To determine the slope of the graph at the point (3,1), we need to find the derivative of the equation with respect to x and y, and then substitute the values x=3 and y=1 into the derivatives.
First, let's find the derivative with respect to x. We can rewrite the equation as:
3(x^2+y^2)^2 - 100xy = 0
Differentiating both sides with respect to x:
d/dx [3(x^2+y^2)^2] - d/dx [100xy] = 0
Applying the chain rule, we get:
6(x^2+y^2)(2x) - 100y - 100xdx/dx = 0
The term dx/dx simplifies to 1. Rearranging the equation, we have:
12x(x^2+y^2) - 100y = 0 ...(1)
Now, let's find the derivative with respect to y. We differentiate both sides of the original equation:
d/dy [3(x^2+y^2)^2] - d/dy [100xy] = 0
Again applying the chain rule, we have:
6(x^2+y^2)(2y) - 100x - 100ydy/dy = 0
The term dy/dy simplifies to 1. Rearranging the equation, we get:
12y(x^2+y^2) - 100x = 0 ...(2)
Now, we substitute x=3 and y=1 into equations (1) and (2) to find the slope at the point (3,1).
From equation (1): 12(3)(3^2+1^2) - 100(1) = 0
108(10) - 100 = 0
1080 - 100 = 0
980 ≠ 0
From equation (2): 12(1)(3^2+1^2) - 100(3) = 0
12(1)(10) - 300 = 0
120 - 300 = 0
-180 ≠ 0
Since neither equation (1) nor equation (2) simplifies to zero when x=3 and y=1, there is no unique slope at the point (3,1) for the given equation.

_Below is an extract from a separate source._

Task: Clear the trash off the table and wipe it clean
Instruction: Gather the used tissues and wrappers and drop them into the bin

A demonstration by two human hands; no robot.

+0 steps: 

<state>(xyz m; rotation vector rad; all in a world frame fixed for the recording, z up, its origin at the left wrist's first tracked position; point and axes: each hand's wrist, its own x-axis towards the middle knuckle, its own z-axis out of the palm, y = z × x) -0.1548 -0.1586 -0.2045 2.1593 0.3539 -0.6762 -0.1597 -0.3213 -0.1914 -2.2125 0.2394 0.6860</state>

Determine the slope of the graph 3(x^2+y^2)^2=100xy at the point (3,1)
5 answers
That's just a very horrible attempt by the bot
3(x^2+y^2)^2=100xy
6(x^2 + y^2)(2x + 2y dy/dx) = 100y + 100x dy/dx
sub in the point (3,1)
6(9+1)(6 + 2y dy/dx) = 100 + 300 dy/dx
60(6 + 2dy/dx) = 100 + 300 dy/dx
36 + 12dy/dx = 10 + 30 dy/dx
18 dy/dx = 26
dy/dx = 26/18 = 13/9
3(x^2+y^2)^2=100xy
6(x^2 + y^2)(2x + 2y dy/dx) = 100y + 100x dy/dx
sub in the point (3,1)
6(9+1)(6 + 2y dy/dx) = 100 + 300 dy/dx
60(6 + 2dy/dx) = 100 + 300 dy/dx
36 + 12dy/dx = 10 + 30 dy/dx
18 dy/dx = 26
dy/dx = 26/18 = 13/9
Apologies for the previous incorrect response. Let's correct it:
To determine the slope of the graph at the point (3,1), we can find the derivative of the equation with respect to x and y, then substitute the values x=3 and y=1 into the derivatives.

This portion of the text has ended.